• **Task brief**
This task calls for the lines below starting at the one containing "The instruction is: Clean" and ending at the one containing "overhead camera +", repeated exactly with both ends kept and pictures left out.

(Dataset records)
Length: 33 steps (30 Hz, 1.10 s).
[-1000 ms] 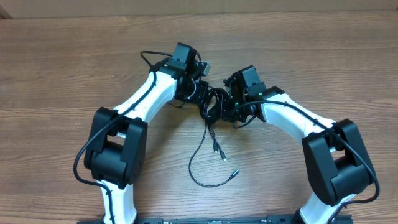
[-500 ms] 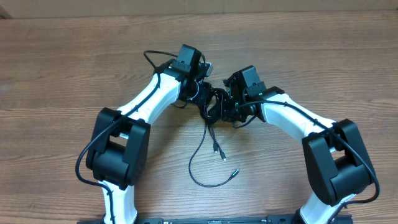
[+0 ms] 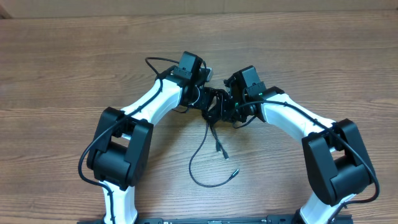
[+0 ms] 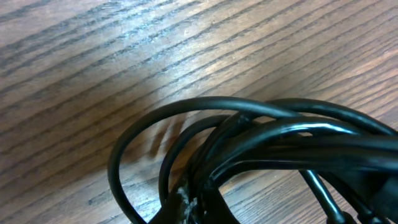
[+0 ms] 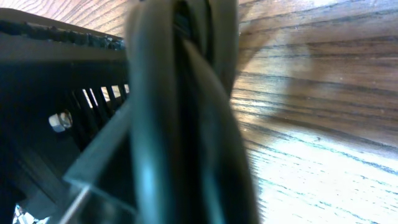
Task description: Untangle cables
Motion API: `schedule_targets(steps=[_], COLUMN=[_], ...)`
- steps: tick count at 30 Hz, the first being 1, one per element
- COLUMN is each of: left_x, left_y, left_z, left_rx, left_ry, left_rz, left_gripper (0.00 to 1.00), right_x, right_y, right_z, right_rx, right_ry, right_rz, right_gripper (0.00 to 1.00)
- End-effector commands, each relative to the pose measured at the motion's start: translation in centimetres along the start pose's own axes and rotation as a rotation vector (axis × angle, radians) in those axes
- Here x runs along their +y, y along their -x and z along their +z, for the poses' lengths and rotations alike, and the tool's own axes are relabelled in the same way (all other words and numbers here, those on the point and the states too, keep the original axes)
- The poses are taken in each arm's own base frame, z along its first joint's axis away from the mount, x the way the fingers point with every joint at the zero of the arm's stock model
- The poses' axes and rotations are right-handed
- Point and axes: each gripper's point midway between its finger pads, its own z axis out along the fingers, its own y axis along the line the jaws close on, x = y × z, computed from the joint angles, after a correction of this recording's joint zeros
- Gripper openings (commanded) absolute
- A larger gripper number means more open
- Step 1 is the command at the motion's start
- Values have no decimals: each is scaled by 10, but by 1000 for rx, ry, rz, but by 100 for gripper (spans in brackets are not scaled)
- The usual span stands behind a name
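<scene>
The cables (image 3: 214,104) form a black knot at mid-table, held between both arms. My left gripper (image 3: 204,99) is shut on the knot's left side. Its wrist view shows looped cords (image 4: 273,134) running down into the closed jaws (image 4: 199,208). On the knot's right side my right gripper (image 3: 229,109) is shut. In the right wrist view thick blurred cords (image 5: 186,124) fill the space at the jaws. Loose strands trail toward the front: two plug ends (image 3: 220,150) lie together and a silver-tipped plug (image 3: 235,173) ends a curved loop (image 3: 198,177).
The wooden table (image 3: 74,74) surrounds the arms. A black arm wire (image 3: 155,62) arcs behind my left wrist. Both arm bases (image 3: 118,149) stand at the front edge. A dark slotted gripper body (image 5: 56,93) sits close on the left of the right wrist view.
My left gripper has slid right into the knot and closed on it. The right arm has stayed put. The hanging strands have shifted slightly.
</scene>
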Motion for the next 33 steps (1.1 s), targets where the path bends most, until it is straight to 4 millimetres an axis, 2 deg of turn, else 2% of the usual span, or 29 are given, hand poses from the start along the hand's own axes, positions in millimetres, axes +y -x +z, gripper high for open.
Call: schedule_targets(steps=[1, 8, 14, 20, 28, 33], left_x=[-4, -6, -18, -23, 7, 50], left_y=[-4, 7, 15, 27, 42, 47], left_z=[1, -20, -42, -77, -118, -128], left_rx=[11, 27, 46, 22, -60, -121], left_ry=[-8, -71, -259, -552, -737, -676], left_rz=[0, -43, -103, -179, -264, -335], left_gripper=[4, 4, 4, 4, 4, 4], right_x=[4, 4, 3, 1, 0, 0], right_y=[0, 0, 1, 0, 0, 0], right_z=[0, 0, 0, 0, 0, 0], right_rx=[-2, -1, -4, -4, -5, -6], right_ry=[15, 13, 6, -3, -7, -10], right_rz=[-28, -34, -33, -30, -30, -30], right_gripper=[4, 4, 4, 4, 4, 4])
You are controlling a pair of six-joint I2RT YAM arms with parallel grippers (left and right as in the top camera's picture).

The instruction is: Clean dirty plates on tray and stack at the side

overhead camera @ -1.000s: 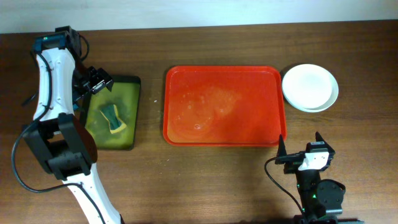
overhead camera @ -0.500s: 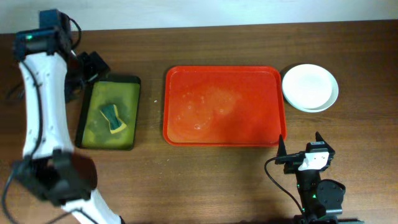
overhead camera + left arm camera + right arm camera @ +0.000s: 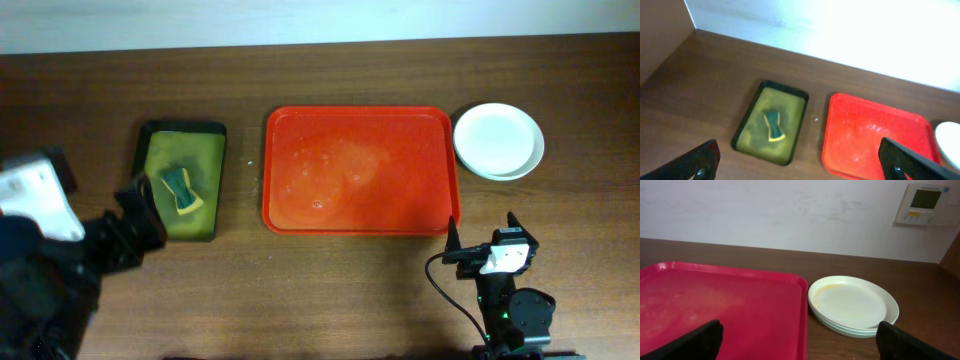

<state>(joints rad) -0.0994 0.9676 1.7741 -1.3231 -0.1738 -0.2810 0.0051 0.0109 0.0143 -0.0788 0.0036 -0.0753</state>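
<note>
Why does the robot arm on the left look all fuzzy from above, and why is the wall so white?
Overhead: the left arm is blurred, probably very near the lens, while the tray is sharp. Left wrist: glare washes out the wall. Right wrist: even light, plates crisp.

one red rectangular plastic tray (image 3: 400, 190), one dark tray of yellow-green liquid (image 3: 203, 158), one green-yellow sponge (image 3: 180, 190), one stack of pale round plates (image 3: 498, 140).
</note>
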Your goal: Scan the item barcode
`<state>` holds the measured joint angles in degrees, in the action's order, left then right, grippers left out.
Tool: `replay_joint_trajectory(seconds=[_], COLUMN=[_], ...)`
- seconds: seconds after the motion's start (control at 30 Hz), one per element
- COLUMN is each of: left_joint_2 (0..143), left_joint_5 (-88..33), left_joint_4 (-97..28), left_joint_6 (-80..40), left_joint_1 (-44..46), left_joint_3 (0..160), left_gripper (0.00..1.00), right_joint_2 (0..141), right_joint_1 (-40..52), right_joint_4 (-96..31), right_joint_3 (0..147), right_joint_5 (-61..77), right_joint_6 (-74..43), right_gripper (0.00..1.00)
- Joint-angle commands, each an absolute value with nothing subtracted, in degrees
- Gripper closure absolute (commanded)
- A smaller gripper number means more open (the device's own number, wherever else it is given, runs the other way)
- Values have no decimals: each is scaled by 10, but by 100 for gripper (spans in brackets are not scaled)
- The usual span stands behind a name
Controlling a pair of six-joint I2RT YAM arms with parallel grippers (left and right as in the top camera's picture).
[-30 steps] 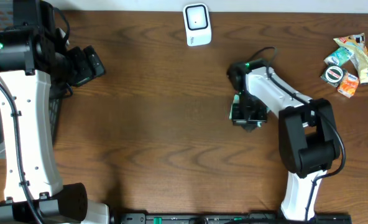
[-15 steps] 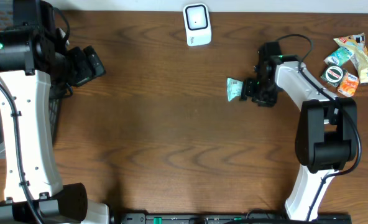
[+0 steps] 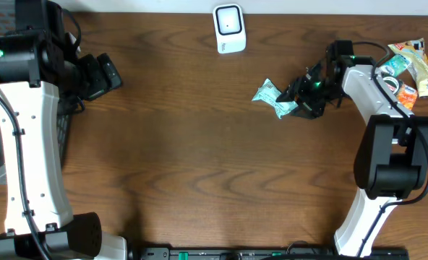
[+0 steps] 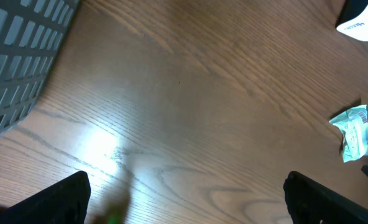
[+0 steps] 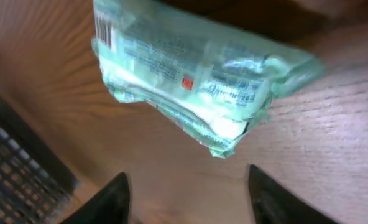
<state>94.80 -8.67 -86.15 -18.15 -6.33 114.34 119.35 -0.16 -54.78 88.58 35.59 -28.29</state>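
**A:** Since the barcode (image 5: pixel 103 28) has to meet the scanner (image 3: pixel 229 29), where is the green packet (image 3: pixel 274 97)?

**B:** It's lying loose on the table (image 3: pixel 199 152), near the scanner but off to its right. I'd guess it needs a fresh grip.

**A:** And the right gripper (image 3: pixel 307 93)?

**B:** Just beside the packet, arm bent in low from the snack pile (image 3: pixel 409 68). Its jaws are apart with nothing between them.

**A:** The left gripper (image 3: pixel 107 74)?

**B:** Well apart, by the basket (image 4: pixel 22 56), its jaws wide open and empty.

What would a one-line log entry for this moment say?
right gripper: open beside green packet | green packet: lying on table, apart from scanner | left gripper: open, empty
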Motion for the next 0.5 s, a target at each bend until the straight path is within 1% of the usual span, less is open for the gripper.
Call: replay_joint_trajectory(seconds=[0.0, 0.07, 0.1, 0.2, 0.3, 0.43, 0.47], left_joint_2=[943, 943, 943, 943, 943, 943, 943], left_joint_5=[-84, -84, -84, -84, -84, -84, -84], left_joint_4=[-863, -863, -863, -863, -863, -863, -863], left_joint_6=[-180, -180, -180, -180, -180, -180, -180], left_joint_1=[-65, -65, -65, -65, -65, -65, -65], left_joint_3=[1148, 1148, 1148, 1148, 1148, 1148, 1148], left_gripper=[2, 2, 2, 2, 2, 2, 2], right_joint_2=[1184, 1184, 1184, 1184, 1184, 1184, 1184], right_joint_1=[27, 48, 59, 96, 116, 109, 102], right_joint_4=[-548, -549, -549, -555, -555, -545, -530], right_joint_3=[891, 891, 891, 881, 871, 869, 869], right_joint_5=[370, 333, 305, 205, 142, 33, 28], right_joint_6=[-279, -289, -305, -378, -421, -458, -455], right_gripper=[69, 88, 90, 91, 93, 90, 89])
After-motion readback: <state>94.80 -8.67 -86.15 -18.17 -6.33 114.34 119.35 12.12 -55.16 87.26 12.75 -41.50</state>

• **Task output**
The instruction is: Clean dirty plates on tray and stack at the side

overhead camera @ -1.000s: 
overhead camera @ -0.500s: 
overhead camera + left arm camera + right arm camera @ +0.000s: 

This output is complete, so the exercise is closed.